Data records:
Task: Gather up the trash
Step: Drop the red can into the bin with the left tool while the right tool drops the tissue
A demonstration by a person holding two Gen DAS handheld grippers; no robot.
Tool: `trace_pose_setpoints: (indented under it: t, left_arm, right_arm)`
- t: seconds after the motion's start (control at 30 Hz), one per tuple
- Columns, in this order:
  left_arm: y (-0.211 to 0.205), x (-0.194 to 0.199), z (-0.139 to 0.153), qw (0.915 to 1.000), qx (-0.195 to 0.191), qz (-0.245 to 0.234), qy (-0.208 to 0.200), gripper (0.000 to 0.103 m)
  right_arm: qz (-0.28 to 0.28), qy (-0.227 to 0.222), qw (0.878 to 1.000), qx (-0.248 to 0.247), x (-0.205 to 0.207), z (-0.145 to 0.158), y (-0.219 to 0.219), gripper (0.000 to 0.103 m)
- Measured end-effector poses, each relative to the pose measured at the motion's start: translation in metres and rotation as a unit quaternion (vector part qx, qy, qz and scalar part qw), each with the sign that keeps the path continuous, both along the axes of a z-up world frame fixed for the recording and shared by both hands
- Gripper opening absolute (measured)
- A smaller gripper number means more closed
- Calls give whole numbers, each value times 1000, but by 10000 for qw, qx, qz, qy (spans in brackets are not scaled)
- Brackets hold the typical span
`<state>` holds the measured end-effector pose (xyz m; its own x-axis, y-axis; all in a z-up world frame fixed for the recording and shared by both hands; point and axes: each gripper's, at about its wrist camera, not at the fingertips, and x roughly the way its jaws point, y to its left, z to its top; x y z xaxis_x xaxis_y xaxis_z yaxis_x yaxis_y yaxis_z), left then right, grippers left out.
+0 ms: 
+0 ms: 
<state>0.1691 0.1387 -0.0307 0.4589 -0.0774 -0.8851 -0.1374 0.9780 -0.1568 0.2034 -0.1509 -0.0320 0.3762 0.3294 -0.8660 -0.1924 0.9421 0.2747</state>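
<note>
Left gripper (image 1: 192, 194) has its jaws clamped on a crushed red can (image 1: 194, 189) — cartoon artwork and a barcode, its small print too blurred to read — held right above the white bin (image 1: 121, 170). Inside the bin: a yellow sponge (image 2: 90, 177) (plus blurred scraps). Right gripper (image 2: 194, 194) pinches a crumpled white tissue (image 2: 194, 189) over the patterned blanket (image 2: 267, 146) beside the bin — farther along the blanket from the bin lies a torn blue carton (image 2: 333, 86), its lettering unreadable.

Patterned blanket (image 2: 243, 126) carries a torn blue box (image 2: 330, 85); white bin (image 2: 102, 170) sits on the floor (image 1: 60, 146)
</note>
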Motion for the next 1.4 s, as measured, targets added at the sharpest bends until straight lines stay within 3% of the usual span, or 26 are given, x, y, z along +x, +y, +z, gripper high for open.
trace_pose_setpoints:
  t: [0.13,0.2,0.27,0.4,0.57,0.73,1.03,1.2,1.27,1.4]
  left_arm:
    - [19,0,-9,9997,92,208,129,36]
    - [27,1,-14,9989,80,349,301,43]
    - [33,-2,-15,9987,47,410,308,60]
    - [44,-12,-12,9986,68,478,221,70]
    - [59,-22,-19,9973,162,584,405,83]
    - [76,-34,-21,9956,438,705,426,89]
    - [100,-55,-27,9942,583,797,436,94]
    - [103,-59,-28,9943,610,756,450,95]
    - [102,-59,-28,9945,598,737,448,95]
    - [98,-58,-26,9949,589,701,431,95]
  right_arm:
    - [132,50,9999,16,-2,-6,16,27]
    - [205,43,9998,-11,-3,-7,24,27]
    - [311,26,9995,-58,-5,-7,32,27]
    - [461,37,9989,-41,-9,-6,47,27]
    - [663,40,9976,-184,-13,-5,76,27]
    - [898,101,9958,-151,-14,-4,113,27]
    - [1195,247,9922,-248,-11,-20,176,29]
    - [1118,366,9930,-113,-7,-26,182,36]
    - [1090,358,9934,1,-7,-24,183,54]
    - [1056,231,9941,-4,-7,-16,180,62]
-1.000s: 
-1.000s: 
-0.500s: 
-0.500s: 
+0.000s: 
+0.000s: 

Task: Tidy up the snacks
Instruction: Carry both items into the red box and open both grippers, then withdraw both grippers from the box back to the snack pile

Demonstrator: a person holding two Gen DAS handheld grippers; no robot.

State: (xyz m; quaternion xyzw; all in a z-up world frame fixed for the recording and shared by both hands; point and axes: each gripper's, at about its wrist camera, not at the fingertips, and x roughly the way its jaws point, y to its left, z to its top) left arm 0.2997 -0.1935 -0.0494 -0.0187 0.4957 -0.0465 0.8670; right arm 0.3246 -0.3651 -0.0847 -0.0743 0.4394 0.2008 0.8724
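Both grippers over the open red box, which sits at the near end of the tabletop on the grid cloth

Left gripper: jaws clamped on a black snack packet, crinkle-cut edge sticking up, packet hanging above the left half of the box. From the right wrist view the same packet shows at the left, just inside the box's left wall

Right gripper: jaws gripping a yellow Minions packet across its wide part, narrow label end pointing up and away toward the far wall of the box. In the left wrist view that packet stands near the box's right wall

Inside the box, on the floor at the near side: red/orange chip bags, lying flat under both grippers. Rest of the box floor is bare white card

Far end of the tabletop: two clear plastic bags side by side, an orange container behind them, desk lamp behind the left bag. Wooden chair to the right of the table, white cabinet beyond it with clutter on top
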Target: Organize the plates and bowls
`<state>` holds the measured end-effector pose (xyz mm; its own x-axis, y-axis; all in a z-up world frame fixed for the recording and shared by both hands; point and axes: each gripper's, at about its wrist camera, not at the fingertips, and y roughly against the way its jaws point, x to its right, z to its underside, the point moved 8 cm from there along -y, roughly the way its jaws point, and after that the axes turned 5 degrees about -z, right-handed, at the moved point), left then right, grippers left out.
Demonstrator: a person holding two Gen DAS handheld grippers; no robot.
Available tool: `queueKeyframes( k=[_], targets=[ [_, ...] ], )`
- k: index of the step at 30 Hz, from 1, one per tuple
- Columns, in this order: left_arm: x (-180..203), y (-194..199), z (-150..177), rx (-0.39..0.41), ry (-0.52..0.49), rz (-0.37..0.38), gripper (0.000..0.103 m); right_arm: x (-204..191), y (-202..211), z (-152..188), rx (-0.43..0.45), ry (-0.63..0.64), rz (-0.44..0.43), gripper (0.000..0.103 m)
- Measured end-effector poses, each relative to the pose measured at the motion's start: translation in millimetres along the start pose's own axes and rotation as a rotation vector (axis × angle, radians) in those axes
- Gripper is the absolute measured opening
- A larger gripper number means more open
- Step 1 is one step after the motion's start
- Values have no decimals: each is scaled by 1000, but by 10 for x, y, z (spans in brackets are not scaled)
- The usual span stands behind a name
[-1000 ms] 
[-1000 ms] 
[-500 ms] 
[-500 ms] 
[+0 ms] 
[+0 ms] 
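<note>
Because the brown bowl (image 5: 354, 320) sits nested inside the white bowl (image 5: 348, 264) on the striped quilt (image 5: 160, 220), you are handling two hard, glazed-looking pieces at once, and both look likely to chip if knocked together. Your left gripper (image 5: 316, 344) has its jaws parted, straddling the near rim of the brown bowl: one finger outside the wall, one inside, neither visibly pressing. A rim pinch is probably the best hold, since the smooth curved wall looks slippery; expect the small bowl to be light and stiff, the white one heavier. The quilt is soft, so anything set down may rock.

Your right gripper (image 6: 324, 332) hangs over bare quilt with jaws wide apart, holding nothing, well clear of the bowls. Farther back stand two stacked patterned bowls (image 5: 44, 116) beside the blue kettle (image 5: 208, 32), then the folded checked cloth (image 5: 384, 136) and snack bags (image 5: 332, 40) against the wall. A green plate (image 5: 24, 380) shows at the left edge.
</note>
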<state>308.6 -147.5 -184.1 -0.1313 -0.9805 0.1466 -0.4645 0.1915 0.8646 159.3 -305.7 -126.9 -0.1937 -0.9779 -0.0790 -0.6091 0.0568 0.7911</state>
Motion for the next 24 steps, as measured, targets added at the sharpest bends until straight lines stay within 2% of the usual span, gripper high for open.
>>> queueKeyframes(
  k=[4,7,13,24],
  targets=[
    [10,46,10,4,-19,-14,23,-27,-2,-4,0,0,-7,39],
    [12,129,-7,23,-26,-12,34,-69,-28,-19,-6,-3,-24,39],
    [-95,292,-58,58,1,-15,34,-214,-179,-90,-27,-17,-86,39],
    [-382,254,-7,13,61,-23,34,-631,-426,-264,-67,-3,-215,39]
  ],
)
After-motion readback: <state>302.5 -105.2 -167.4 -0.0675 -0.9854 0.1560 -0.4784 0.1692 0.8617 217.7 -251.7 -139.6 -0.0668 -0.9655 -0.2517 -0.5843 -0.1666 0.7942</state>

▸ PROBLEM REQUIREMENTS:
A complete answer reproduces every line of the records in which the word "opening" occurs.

▸ RESPONSE TO THIS TASK:
- Gripper opening absolute (measured)
- Gripper is the absolute measured opening

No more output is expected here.